[Data excerpt Boundary: Start]
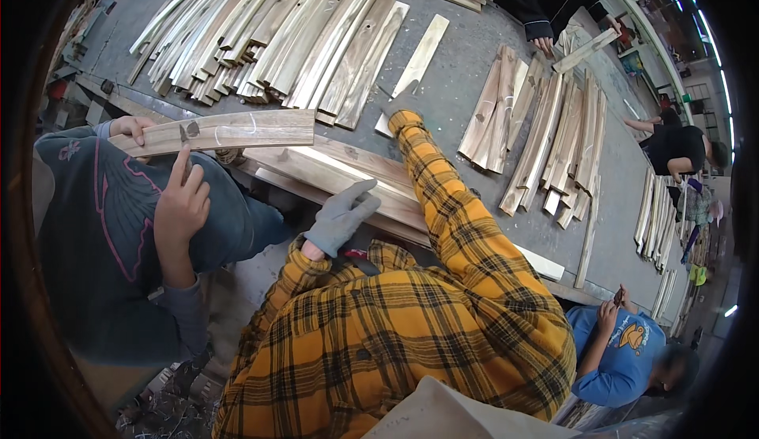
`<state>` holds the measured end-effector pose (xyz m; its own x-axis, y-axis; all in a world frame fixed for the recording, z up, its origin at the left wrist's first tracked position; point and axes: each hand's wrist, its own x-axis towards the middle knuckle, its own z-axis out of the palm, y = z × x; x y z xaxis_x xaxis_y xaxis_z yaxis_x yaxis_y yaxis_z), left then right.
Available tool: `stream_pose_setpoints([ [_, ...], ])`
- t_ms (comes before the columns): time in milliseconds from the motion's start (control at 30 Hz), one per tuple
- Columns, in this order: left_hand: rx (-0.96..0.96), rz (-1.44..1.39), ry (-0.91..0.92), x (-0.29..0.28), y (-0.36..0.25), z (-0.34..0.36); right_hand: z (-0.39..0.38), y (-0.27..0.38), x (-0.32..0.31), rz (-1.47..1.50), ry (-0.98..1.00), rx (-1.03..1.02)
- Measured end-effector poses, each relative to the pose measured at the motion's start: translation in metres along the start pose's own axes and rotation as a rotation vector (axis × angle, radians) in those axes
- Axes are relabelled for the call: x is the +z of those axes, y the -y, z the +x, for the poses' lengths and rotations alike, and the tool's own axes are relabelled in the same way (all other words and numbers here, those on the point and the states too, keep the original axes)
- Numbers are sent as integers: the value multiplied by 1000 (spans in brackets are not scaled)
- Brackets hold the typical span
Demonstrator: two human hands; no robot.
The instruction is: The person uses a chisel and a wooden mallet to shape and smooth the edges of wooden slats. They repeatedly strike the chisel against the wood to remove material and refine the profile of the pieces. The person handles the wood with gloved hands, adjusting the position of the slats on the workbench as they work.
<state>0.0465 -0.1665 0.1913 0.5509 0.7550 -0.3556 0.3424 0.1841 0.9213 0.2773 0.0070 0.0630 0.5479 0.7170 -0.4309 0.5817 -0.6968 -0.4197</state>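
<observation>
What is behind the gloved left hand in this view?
Long boards show behind the left hand, extending past it on both sides. The stretch directly behind the glove is covered, so whether the hand touches the wood cannot be told.

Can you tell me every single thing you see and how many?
Table: one, grey, beneath the boards
Big board row: many, pale to brown, table's left
Smaller board piles: several, pale to brown, table's right
Single board: one, pale, between those
Near boards: several, pale brown, near edge
Co-workers: at least four, dark or blue clothes, left, top, right
Held board: one, brown, left co-worker's hand
Plaid sleeves: two, yellow-black, centre
Left grip: one, grey-gloved, at near boards
Right grip: one, colour unclear, sleeve's end
</observation>
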Motion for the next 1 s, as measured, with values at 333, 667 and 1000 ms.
stream_pose_setpoints([
  [333, -237, -1098, 219, -2, -9, 57, -156, -26, -120, 138, 89, -191],
  [667, -440, -1633, 549, -33, 40, 30, -137, -97, -81, 743, 80, -369],
  [1000, -354, -1366, 309, -43, 46, 11, -74, -67, -40, 812, 30, -214],
])
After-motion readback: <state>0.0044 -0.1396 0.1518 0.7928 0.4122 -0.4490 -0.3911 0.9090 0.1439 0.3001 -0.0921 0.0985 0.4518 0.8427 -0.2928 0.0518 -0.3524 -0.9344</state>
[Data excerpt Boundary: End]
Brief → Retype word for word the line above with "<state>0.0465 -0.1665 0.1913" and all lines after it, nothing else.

Answer below →
<state>0.0465 -0.1665 0.1913 0.5509 0.7550 -0.3556 0.3424 0.1841 0.9213 0.2773 0.0070 0.0630 0.5479 0.7170 -0.4309 0.5817 -0.6968 -0.4197</state>
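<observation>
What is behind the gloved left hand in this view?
Long boards show behind the left hand, extending past it on both sides. The stretch directly behind the glove is covered, so whether the hand touches the wood cannot be told.

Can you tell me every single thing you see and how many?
Table: one, grey, beneath the boards
Big board row: many, pale to brown, table's left
Smaller board piles: several, pale to brown, table's right
Single board: one, pale, between those
Near boards: several, pale brown, near edge
Co-workers: at least four, dark or blue clothes, left, top, right
Held board: one, brown, left co-worker's hand
Plaid sleeves: two, yellow-black, centre
Left grip: one, grey-gloved, at near boards
Right grip: one, colour unclear, sleeve's end
</observation>
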Motion for the next 1 s, as measured, with values at 333, 667 and 1000 ms.
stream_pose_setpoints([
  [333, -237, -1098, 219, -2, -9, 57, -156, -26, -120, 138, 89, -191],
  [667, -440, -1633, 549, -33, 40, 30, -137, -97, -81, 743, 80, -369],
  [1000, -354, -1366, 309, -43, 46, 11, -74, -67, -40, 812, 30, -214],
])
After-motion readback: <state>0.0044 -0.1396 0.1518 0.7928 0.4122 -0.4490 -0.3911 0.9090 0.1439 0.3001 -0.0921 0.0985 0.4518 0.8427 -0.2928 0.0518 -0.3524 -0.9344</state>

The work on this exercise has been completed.